Martin T. Stone nodded slowly.

"Yes, the Hal Morgan," he then confirmed. "It's sad. Three years ago, you probably wouldn't have asked me that. He was even more popular than some members of the royal family. This is how fast it can go..."

"What about Morgan? Does he want to go back to the stage?" I asked.

"No. He was murdered last night in Birmingham."

"What?"

"The crime scene is near St. Philip's Cathedral. The news came in a quarter of an hour ago via the tickers. More detailed information is not yet known... I'd like to ask you and Jim to go to Birmingham immediately to find out more about this..."

I nodded thoughtfully.

It was a sad thing.
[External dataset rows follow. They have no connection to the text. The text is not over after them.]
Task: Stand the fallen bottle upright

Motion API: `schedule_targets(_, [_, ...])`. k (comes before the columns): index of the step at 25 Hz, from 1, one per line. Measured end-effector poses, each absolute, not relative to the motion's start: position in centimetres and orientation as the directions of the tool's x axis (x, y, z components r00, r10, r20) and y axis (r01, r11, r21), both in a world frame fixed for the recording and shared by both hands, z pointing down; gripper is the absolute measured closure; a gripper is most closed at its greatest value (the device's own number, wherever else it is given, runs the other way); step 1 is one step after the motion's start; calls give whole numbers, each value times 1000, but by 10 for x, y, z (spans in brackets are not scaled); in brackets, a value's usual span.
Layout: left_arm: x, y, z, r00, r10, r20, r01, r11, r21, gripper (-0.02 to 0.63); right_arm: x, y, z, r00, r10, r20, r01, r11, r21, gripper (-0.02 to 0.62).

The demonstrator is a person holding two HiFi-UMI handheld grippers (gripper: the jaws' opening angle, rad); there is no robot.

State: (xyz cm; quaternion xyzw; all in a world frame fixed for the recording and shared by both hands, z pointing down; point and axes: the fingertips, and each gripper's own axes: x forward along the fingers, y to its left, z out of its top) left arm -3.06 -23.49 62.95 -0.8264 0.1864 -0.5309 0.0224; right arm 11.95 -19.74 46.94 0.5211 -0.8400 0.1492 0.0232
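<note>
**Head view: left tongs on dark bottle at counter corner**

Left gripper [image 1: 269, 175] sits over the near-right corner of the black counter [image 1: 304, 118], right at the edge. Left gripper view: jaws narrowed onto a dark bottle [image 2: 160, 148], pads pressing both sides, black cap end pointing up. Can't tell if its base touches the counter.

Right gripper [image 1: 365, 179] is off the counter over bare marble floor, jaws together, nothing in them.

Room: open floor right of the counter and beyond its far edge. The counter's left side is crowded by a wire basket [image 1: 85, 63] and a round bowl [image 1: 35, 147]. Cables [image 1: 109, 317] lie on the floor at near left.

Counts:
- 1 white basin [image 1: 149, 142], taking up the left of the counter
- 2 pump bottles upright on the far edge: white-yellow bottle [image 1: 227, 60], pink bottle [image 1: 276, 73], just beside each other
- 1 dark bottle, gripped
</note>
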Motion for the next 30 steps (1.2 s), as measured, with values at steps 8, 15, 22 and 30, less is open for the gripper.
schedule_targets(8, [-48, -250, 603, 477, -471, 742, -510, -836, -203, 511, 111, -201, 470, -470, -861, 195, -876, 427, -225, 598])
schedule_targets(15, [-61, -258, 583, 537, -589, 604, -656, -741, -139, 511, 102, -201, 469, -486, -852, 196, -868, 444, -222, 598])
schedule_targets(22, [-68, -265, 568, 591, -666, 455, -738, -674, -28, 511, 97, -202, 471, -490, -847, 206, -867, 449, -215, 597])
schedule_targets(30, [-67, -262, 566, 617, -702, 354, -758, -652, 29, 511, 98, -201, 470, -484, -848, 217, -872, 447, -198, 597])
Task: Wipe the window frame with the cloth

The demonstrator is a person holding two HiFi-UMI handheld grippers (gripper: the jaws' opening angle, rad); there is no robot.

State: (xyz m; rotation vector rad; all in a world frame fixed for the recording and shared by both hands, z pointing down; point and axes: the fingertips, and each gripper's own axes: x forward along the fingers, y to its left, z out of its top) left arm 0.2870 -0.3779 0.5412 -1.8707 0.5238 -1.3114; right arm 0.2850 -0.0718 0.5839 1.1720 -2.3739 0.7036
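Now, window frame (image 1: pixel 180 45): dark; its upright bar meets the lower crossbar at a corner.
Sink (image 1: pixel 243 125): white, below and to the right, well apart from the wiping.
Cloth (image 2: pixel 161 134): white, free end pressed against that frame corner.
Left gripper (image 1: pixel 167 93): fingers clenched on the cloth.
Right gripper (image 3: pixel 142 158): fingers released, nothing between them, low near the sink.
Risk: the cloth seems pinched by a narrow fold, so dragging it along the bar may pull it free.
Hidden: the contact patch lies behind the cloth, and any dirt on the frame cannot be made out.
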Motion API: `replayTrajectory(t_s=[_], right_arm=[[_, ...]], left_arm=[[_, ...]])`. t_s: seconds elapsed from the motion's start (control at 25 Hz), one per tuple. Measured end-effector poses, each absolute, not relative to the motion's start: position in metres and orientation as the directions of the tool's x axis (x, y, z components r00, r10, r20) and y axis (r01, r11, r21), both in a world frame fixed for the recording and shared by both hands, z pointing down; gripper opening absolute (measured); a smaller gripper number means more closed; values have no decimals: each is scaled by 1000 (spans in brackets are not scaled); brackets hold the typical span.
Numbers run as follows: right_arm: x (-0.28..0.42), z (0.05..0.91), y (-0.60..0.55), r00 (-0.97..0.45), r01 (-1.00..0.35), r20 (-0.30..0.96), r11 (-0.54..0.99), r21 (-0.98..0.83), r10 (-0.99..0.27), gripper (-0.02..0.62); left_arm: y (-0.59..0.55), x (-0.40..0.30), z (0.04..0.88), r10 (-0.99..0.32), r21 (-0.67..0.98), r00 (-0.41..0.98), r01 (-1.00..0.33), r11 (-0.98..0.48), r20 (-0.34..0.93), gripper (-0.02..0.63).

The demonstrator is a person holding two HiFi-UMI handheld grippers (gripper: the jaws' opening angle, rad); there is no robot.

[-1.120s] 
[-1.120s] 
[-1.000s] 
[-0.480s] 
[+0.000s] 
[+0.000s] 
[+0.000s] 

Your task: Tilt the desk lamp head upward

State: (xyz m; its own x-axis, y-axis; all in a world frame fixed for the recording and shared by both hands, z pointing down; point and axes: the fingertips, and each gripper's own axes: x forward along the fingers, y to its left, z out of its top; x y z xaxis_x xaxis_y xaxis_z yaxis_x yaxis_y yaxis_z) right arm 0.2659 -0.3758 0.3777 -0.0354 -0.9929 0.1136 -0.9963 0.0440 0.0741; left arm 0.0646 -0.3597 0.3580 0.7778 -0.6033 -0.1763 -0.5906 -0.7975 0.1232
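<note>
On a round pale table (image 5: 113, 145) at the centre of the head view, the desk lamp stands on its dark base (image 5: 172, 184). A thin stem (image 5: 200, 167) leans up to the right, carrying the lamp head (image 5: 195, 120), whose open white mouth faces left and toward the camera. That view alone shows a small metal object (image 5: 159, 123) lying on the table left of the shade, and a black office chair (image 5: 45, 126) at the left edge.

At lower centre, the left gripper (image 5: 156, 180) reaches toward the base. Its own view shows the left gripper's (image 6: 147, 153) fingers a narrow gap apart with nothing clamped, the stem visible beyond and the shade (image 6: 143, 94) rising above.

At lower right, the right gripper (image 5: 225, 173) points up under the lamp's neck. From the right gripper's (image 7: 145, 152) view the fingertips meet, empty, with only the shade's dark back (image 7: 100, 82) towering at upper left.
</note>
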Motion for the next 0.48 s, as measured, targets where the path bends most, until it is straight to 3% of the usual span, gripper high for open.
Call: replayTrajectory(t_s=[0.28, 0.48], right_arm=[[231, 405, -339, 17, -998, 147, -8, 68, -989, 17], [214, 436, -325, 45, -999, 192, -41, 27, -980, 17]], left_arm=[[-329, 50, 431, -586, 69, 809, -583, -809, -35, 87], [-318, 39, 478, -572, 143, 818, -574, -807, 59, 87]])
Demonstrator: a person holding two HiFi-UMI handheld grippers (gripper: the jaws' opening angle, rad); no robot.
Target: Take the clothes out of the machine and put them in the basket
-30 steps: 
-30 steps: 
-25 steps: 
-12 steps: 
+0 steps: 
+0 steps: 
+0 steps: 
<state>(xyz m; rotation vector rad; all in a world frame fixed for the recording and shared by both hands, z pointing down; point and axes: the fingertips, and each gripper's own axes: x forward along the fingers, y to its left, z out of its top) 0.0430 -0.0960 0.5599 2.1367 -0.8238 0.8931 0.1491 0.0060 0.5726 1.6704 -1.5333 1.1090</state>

Hal Morgan would return to the public eye once more - through his death.

4

With my red, somewhat old-fashioned Mercedes, which was a gift from Aunt Bell, it took us about two and a half hours to Birmingham.

"What's wrong with you, Jenni?" Jim asked me on the way.

"What's the matter?"

"You're so quiet."

"It's nothing. Nothing, except maybe the fact that I'm pretty tired!"

"The rings under your eyes are conspicuous," he flattened, which of course was not meant seriously.

"And I thought I made them up good!", I gave back.

"Seriously, Jennifer!", he said. "You know you can talk to me about it if something's bothering you, right?"

"Yes," I said, but with the thing going around in my head I couldn't come to him, Jim might as well be such a nice guy. We were good colleagues. A well-rehearsed team as far as the job was concerned and otherwise no more than friends.

Jim wouldn't have minded if more had developed out of it, but privately Jim with his unconventional way just wasn't the man I wanted to be by my side in lonely hours.

I was still occupied with the dream I had. The face of the red-haired woman was as clear to me as the face of a real human being. For me that alone was an indication that this dream had something to do with my gift. Often enough I had experienced that these visions actually showed me something about the future - or about events taking place in distant places. Things no one could normally know anything about when you walked within the narrow limits of school science. But by now I had long accepted that there were enough phenomena that could not be explained in a way most people say is "natural".

The question of what my dream could mean gnawed at me. I knew it had to mean something.

"You can't fool me," I heard Jim say.

"Let's drop it, Jim. Okay?"

He shrugged his shoulders.

"Whatever you say."

We reached the centre of Birmingham. At a fast-food restaurant we stopped briefly to eat something. Then we continued through the narrow, confusing street labyrinth. From New Street we turned off and drove along Temple Street, at the end of which we could already see the green spaces surrounding St. Philip's Cathedral.

This was the crime scene.

I left the Mercedes on the side of the road and then we got out.